Il Piano Sociale di Zona è giunto ormai alla
IV generazione. Evocare la parola "generazione" a proposito del documento programmatorio triennale che regola ed
indirizza le politiche sociali e la loro integrazione, fra le altre, con quelle socio-sanitarie comporta riflettere sul duplice aspetto della potenzialità generativa (chi genera cosa)

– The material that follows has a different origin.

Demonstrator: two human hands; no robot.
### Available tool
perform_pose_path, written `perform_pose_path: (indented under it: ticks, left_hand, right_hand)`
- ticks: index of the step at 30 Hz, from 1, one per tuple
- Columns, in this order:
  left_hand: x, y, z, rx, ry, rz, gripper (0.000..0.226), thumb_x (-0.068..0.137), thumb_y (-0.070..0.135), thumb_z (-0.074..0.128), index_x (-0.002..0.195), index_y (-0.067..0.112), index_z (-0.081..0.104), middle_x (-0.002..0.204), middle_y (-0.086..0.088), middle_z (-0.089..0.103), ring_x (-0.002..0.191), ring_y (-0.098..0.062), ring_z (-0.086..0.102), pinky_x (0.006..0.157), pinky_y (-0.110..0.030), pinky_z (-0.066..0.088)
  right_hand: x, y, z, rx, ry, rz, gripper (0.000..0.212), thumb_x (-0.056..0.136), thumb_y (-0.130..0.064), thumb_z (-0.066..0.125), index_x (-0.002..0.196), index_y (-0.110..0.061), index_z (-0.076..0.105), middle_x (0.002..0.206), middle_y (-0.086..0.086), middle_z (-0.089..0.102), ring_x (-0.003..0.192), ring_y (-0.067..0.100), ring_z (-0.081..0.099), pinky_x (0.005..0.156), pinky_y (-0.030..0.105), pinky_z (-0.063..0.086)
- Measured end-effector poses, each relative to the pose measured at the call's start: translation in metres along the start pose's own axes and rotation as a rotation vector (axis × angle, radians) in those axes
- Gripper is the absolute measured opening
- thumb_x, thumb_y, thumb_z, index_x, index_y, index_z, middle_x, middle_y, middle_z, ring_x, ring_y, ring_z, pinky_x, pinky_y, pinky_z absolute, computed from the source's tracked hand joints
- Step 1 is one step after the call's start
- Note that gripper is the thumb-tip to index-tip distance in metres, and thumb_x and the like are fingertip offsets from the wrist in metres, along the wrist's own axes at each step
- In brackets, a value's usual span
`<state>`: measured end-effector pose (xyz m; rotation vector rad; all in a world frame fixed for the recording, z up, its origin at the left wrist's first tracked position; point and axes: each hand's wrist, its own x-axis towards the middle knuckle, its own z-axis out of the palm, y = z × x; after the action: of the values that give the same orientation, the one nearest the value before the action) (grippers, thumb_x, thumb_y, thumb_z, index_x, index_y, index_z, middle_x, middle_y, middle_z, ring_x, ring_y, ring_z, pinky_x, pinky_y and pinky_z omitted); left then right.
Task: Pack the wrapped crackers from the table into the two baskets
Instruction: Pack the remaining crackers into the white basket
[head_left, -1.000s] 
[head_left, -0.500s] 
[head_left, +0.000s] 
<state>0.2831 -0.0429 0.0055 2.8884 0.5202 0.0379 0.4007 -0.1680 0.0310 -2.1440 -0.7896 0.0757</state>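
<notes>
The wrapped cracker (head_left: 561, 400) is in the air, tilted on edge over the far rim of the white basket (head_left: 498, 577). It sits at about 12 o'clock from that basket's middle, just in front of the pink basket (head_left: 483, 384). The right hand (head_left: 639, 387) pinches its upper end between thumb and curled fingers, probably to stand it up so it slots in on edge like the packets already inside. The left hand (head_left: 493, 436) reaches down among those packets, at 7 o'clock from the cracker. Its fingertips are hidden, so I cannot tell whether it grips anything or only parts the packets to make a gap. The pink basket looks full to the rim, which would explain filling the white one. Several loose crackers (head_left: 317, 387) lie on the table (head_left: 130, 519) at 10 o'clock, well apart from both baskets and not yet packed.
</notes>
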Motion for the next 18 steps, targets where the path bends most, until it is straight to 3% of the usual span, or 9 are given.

e sull'altro dell'evoluzione nel e del tempo: essere arrivati alla IV generazione significa essere nella
pienezza dei tempi, in una stagione divenuta matura e che ha dato tutti i
suoi frutti come avviene di solito, per rimanere nel solco della metafora, alle persone e alla loro vita?
E se è così, cosa potrà portare questo tempo di nuovo o preparare per
quello a venire?
In occasione della nascita della IV generazione del Piano lo
scenario nazionale e regionale di riferimento si presenta
terremotato dal punto di vista delle risorse a disposizione che sono drasticamente diminuite passando dai complessivi 205 milioni di euro del 2008 (somma di Fondo Nazionale Politiche Sociali, Fondo Nazionale Non Autosufficienza, Fondo Sociale regionale e Fondo Intesa Famiglia) ai poco più di 95 milioni di euro del 2011 relativi ai medesimi canali di finanziamento (dati I.R.S.) e anche da questa consapevolezza trae origine la
scelta della Regione di piegare la traiettoria del Piano di Zona verso una destinazione nuova e diversa dal passato.
Il Piano, quindi, quale luogo dell'esperienza dove connettere, integrare e innovare le politiche pubbliche: le sociali, le produttive, quelle dell'abitazione, quelle dell'integrazione socio-sanitaria per generare "un
nuovo welfare della sostenibilità e della conoscenza" che riconosca "l'
unitarietà della persona prima che la differenziazione dei bisogni", ricomponendo in unità il frammentato quadro degli interventi".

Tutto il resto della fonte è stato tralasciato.